> What to work on: Exactly how many lines in this data contain the word "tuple"? Only the number should be given.

(Dataset excerpts)

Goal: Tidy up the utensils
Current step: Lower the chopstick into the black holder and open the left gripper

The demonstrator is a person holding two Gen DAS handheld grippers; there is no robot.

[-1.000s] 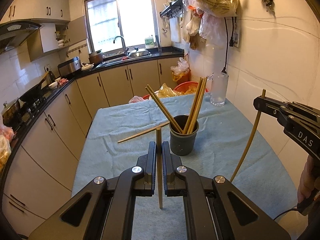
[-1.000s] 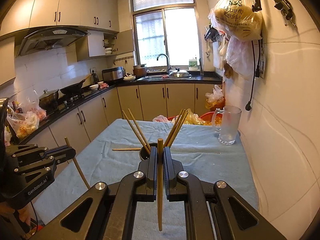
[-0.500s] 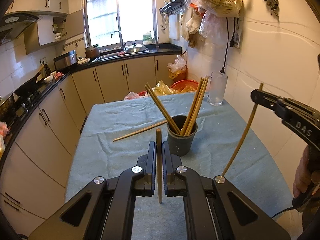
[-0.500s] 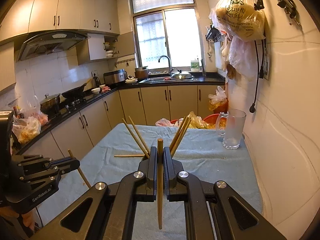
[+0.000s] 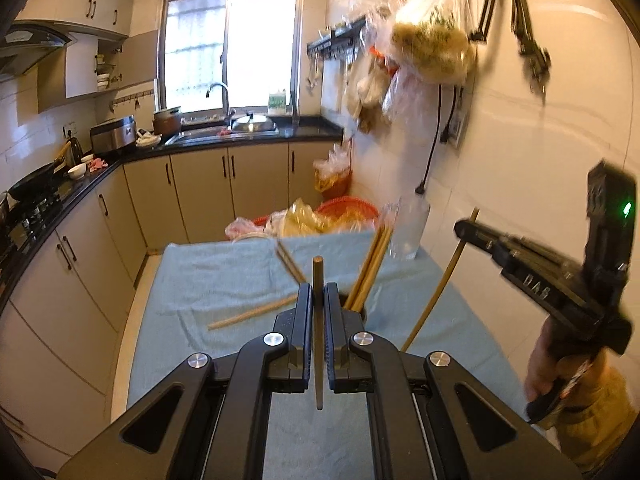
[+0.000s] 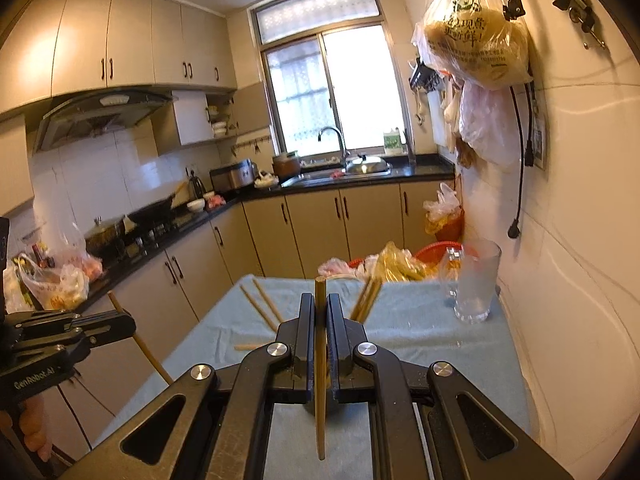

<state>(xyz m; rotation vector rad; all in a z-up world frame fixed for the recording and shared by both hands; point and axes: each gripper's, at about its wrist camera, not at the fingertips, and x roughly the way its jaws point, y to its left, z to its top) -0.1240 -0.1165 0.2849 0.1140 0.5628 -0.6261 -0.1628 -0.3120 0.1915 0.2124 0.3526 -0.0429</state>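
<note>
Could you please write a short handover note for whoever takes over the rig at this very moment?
Left gripper: shut on one chopstick, held above the table.
Right gripper: shut on another chopstick.
Holder cup: on the blue cloth, mostly hidden behind the left gripper, several chopsticks already standing in it.
Left: drop both held chopsticks into the cup, then fetch the loose chopstick lying on the cloth.

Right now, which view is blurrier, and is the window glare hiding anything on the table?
Left wrist view: motion-smeared, most on the hanging bags and glass jug; the clamped chopstick stays sharp. Right wrist view: crisper, its bag print legible. Window blown out in both, but the blue cloth reads evenly.
</note>
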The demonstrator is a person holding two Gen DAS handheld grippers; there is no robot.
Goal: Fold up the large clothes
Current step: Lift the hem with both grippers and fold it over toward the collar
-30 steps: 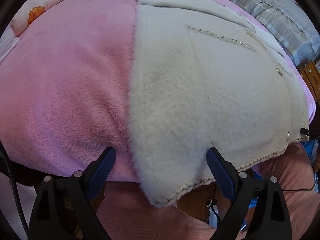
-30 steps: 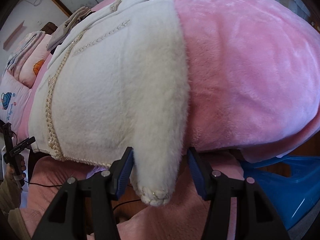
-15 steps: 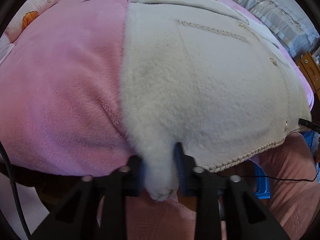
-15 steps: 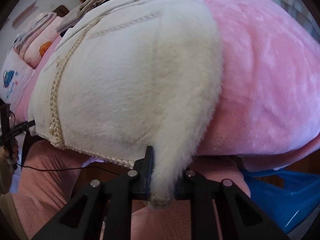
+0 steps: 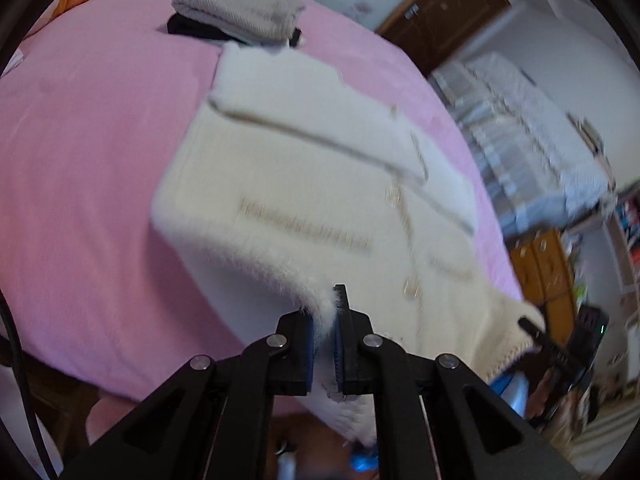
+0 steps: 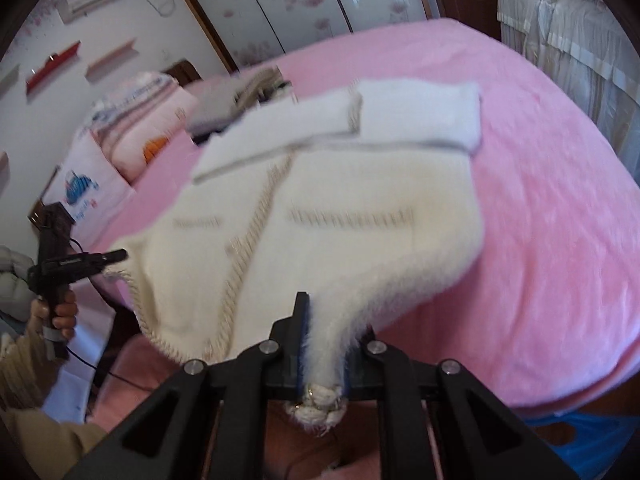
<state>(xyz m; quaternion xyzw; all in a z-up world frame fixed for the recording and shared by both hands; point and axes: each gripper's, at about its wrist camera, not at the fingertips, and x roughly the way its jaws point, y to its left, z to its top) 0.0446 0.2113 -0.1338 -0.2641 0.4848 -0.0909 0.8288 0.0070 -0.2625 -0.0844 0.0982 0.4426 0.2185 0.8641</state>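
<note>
A fluffy white cardigan (image 5: 320, 184) with gold braid trim lies on a pink bed (image 5: 80, 160), sleeves folded across its top. My left gripper (image 5: 324, 340) is shut on the cardigan's bottom left hem corner and holds it lifted off the bed. My right gripper (image 6: 324, 364) is shut on the bottom right hem corner of the cardigan (image 6: 340, 232), also lifted. The right gripper also shows in the left wrist view (image 5: 536, 330), and the left gripper in the right wrist view (image 6: 116, 256). The lower part of the garment hangs between them.
A folded grey garment (image 5: 240, 12) on a dark one lies at the bed's far end. Pillows (image 6: 132, 120) sit at the head. A blue plastic stool (image 6: 592, 428) stands by the bed's near edge. A wooden cabinet (image 5: 540, 272) is at the right.
Both grippers closed on the hem corners about half a second ago. They have since risen and pulled the hem up off the bed edge; the view now looks across the bed.
</note>
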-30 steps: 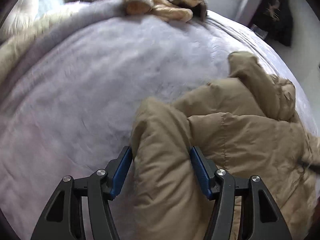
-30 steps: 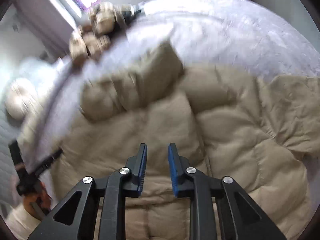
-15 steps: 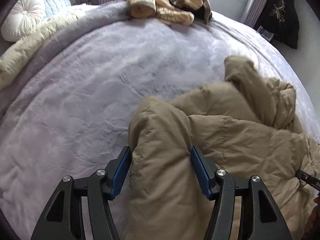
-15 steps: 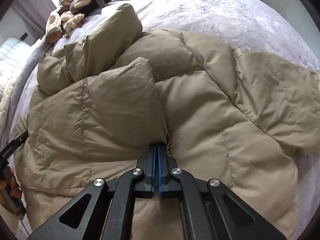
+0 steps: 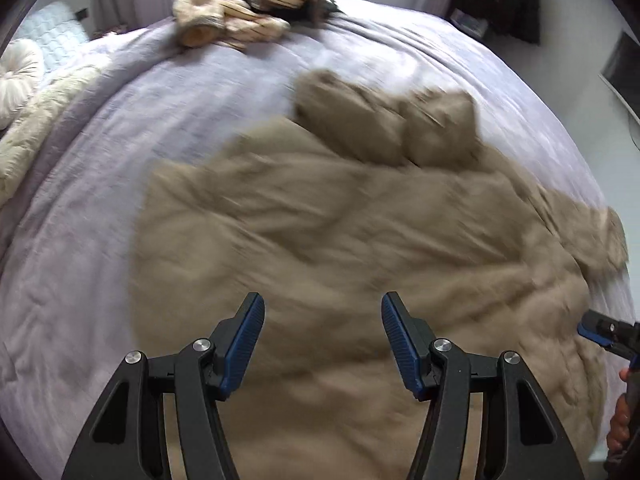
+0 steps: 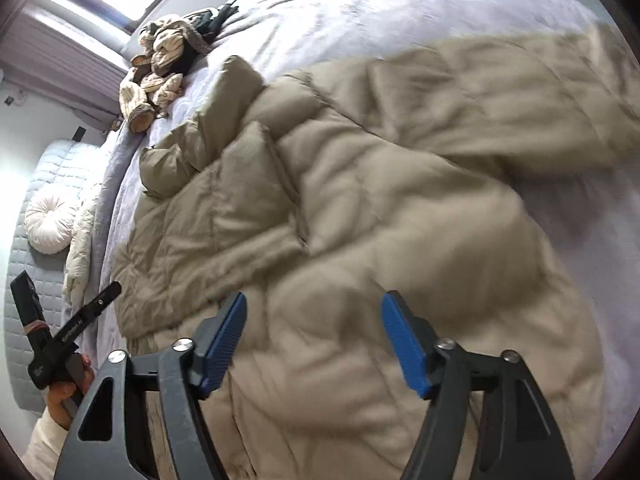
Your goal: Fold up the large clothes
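A tan puffer jacket point(image 5: 340, 220) lies spread on the lilac bed cover point(image 5: 160, 120), its sleeves folded over the body and its hood bunched at the far end. My left gripper point(image 5: 322, 336) hovers above the jacket's near part, open, with nothing between its blue pads. In the right wrist view the jacket point(image 6: 360, 200) fills the middle, and my right gripper point(image 6: 314, 340) hangs over it with its jaws opening wide and nothing between them. The right gripper's tip point(image 5: 600, 330) shows at the right edge of the left wrist view. My left gripper point(image 6: 68, 320) shows at the lower left of the right wrist view.
A heap of cream striped clothes point(image 5: 240, 4) lies at the far end of the bed. A round white cushion point(image 5: 16, 76) and a cream fluffy blanket point(image 5: 36, 120) lie along the left side. Dark clothing point(image 5: 504, 0) hangs by the wall beyond the bed.
My left gripper has let go of the padded sleeve and drawn back above the jacket. My right gripper, shut half a second ago, now stands wide. The jacket lies flatter.
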The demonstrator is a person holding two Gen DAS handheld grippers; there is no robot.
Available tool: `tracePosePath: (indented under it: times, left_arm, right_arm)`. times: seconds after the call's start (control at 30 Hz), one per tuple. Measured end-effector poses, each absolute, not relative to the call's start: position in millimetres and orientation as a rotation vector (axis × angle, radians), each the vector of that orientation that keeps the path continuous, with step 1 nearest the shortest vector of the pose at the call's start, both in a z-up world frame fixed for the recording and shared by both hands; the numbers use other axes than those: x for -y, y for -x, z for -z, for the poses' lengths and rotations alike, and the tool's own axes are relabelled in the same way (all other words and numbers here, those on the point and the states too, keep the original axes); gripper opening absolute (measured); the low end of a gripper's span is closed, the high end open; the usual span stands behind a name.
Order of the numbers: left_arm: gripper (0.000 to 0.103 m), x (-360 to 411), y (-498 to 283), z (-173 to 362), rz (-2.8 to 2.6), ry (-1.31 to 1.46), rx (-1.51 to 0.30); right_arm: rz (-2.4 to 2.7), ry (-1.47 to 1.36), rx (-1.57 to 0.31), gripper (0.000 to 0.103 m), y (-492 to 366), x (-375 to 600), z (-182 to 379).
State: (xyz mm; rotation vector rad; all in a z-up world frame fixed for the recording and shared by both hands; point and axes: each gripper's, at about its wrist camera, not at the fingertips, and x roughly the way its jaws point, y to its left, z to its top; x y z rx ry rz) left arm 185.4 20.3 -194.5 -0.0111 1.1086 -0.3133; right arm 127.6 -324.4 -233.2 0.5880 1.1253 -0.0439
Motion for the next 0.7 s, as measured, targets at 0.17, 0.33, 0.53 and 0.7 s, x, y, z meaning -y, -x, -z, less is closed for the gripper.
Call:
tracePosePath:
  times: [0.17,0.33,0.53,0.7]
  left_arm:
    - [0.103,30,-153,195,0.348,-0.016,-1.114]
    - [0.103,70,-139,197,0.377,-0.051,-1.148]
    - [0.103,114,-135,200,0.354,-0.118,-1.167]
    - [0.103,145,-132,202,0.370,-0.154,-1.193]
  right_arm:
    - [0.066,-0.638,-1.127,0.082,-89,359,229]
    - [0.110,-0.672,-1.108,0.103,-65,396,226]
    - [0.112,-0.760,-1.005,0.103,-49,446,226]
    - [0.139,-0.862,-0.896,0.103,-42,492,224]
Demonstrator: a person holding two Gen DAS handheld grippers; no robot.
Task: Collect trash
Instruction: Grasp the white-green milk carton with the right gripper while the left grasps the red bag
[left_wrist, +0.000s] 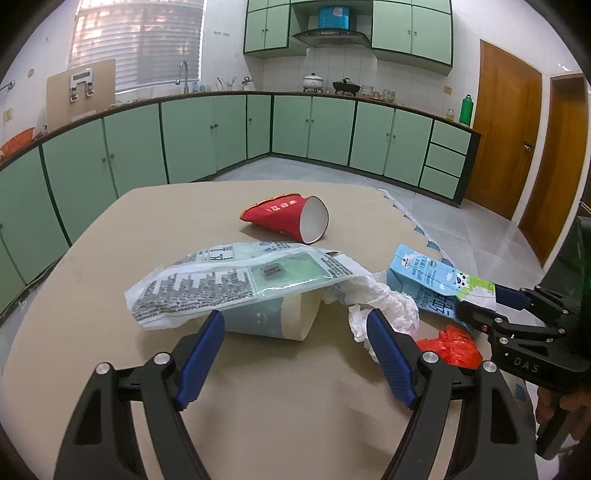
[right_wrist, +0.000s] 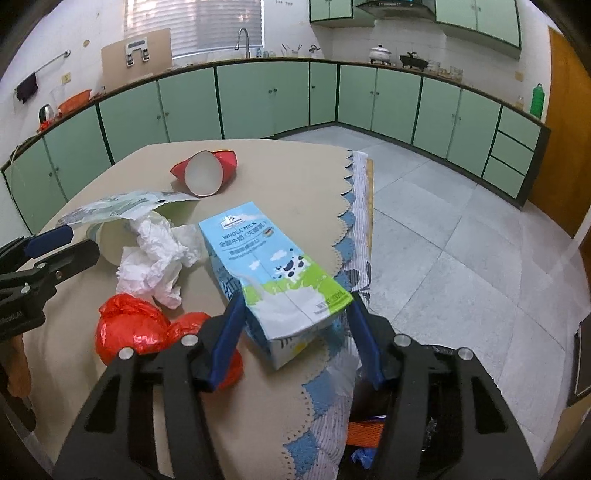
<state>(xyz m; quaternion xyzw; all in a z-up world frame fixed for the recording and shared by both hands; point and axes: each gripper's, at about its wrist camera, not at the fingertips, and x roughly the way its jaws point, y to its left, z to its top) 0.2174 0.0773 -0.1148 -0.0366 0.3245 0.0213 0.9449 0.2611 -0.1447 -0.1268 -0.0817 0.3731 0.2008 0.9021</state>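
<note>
A blue and green milk carton (right_wrist: 266, 258) lies near the table's right edge. My right gripper (right_wrist: 295, 302) is shut on its near end, one blue pad against each side. From the left wrist view the same carton (left_wrist: 424, 277) sits in that gripper (left_wrist: 484, 301). My left gripper (left_wrist: 294, 316) stands open, its tips just short of a pale paper cup (left_wrist: 273, 317) lying on its side under a printed plastic wrapper (left_wrist: 236, 280). Crumpled white tissue (left_wrist: 384, 299), a red plastic bag (left_wrist: 450, 347) and a crushed red cup (left_wrist: 284, 218) lie around them.
The beige tablecloth (left_wrist: 258, 387) ends in a scalloped blue fringe (right_wrist: 347, 236) on the right, with grey floor tiles beyond. Below that edge a dark opening (right_wrist: 369, 432) shows orange and blue scraps. Green cabinets line the far walls.
</note>
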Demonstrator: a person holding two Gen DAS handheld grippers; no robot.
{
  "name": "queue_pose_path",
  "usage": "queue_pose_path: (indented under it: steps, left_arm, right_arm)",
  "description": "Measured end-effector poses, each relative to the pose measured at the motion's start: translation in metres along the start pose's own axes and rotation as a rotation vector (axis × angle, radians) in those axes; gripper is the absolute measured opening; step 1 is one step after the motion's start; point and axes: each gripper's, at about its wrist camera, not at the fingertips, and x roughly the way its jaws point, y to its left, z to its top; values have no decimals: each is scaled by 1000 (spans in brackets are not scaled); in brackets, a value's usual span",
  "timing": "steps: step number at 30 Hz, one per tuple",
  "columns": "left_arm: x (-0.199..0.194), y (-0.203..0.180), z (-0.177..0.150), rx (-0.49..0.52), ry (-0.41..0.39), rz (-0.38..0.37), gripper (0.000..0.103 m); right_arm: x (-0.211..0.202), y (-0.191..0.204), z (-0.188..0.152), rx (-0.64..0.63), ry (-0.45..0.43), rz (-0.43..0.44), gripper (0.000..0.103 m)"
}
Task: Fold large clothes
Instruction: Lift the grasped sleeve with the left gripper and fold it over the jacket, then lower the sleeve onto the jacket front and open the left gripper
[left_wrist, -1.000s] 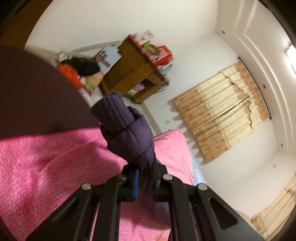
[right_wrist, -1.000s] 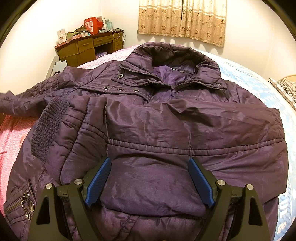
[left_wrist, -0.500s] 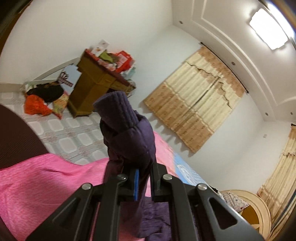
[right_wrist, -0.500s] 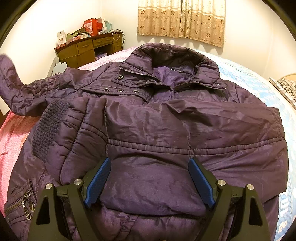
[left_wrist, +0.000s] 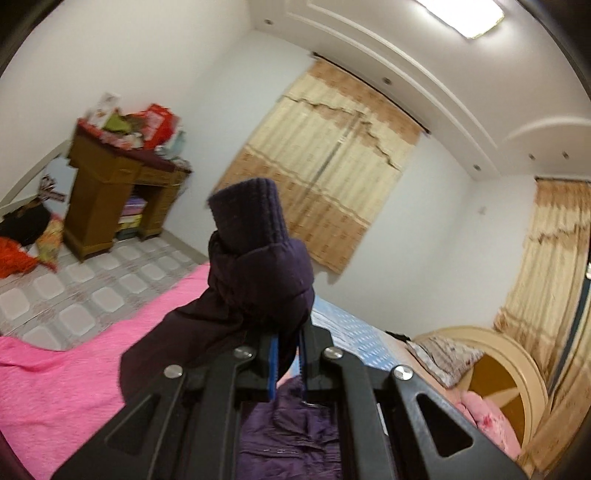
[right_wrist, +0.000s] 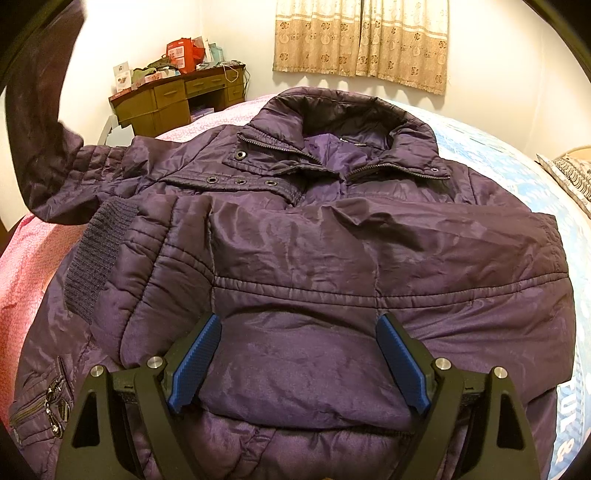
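Purple jacket (right_wrist: 332, 258) lies front-up across the bed (right_wrist: 26, 258), collar toward the curtains (right_wrist: 362, 40). One sleeve is already folded across the chest, its knit cuff (right_wrist: 99, 254) near the jacket's left edge in the right wrist view.

Left tool (left_wrist: 286, 354): jaws pinched shut on the other sleeve (left_wrist: 255, 291) just below its ribbed cuff (left_wrist: 247, 210), which sticks up past the tips. Sleeve is raised off the bed w/ fabric hanging down to the jacket body below. In the right wrist view the same sleeve (right_wrist: 37, 122) rises along the left frame edge, blurred.

Right tool (right_wrist: 299, 354): jaws spread wide, blue pads (right_wrist: 194, 365) resting on the lower jacket front, a bulge of fabric between them; can't tell if they press it.

Open room: pink bedcover (left_wrist: 55, 387) bare beside the jacket, tiled floor (left_wrist: 92, 280) past the bed edge. Wooden desk (left_wrist: 110, 199) w/ clutter stands by the far wall, well apart. Blue sheet (right_wrist: 517, 177) shows on the far side, pillow (right_wrist: 572, 173) at frame edge.
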Motion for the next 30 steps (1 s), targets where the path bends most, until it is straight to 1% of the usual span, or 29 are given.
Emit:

> Your response: 2